The so-called term non-tribals pertains to Meghalaya as anyone who is an outsider and does not share the physical looks and are unwelcome in this state. For decades, the non tribals have been living in fear and dare not open their mouth against the systematic abuse and assault perpetrated on them by most of the local tribals of Meghalaya. In fact, they derive pleasure by beating and abusing the non tribals and think it consolidates their community and are far superior to them in every way. The point is even after attaining 50 years of statehood, the tribals of this state has not developed any empathy towards the non tribals. Being a Khasi myself, several times I have overheard the bitter comments and abusive words against the non-tribals here in Shillong. My understanding is that majority of the tribals do not like the non-tribals because they are living in “our land” and are sustaining themselves on our land, water and food. So we are the providers of everything to them and so they must accept and tolerate any thing we do to them. By the way, we did not create this land, rivers, forests etc. It belongs to everyone. Education seems to have made hardly any impact on our mind to show respect and love towards the non-tribals. On the other hand, it is the non-tribals who are sustaining the tribals of this state by their hard work and by paying income tax. The government salaries taken by the tribal staff and other workers, including those in government are due to the income tax paid by them. We don’t pay income tax, although if we want to we can, as no law prevents payment of income tax if somebody wants to do so. In fact, we feel proud in not paying income tax and by taking all the social and economic benefits. I can site innumerable instances where the non-tribals actually sustains the running of this state. At the end, I hope better sense prevails upon the tribals in this 21st century to accommodate everybody for growth and peace in the state. Please think again and again before you raise your hand on the non-tribals.

Yours etc.,

Donald Swer

Shillong

Meghalaya Police, please introspect!

Editor,

Yesterday as I was returning home, I was halted in front of Civil Hospital as my vehicle registration ended in an odd number, on a day reserved for even number vehicles. As I was in possession of a (very hard to get) vehicle pass, I was waived on.

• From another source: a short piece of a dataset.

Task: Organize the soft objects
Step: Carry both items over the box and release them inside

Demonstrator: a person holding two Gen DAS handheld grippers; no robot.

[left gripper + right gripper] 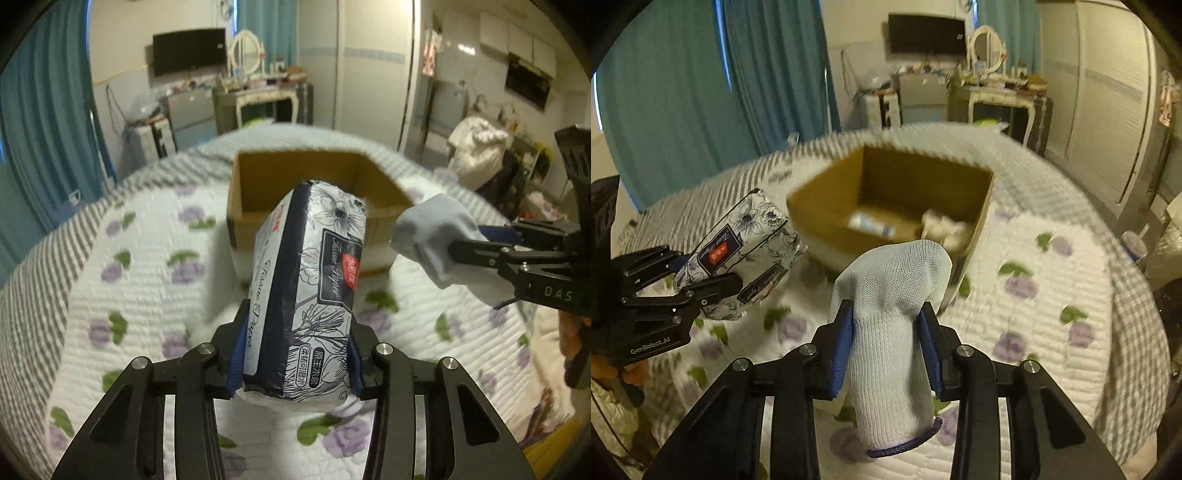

But in the few minutes I was at that check point, I was dismayed to see the apparent glee with which the police were collecting fines, so much so that the officers’ radio crackled with congratulatory approval from his superior for the job they were doing.
Might I remind the government that while they are eager to take our money at every turn through taxes (yes, everyone pays taxes in some form) and fines, stopping us from working to earn that same money is a self-defeating exercise. The odd-even rule for private vehicles is a bizarre solution in a place like Shillong where public transport is pathetic at best, and shows the intellectual shallowness of the bureaucracy to just copy/paste solutions from other cities without thinking if the measures are suitable here. Rather, efforts might yield better results with strictly enforcing mask mandates, which are a joke at the moment.
While I do not blame the police for doing their job, I humbly and gently would like to remind them of the increasing lawlessness in our city…a local man beaten to death walking home from hospital, non-tribals beaten in front of police stations, vehicle thefts, drunken driving accidents, and a general feeling of insecurity amongst our citizenry. I need not even go back to the tragic incident of last August to point out the incompetence in the Department. I sincerely hope for all concerned that the MLP introspect on what their core duties are, instead of taking pleasure in penalising people trying to make a living in these hard times.

Yours etc.,

V Khongwir

Via email

Get real time updates directly on your device, subscribe now.

Comments are closed.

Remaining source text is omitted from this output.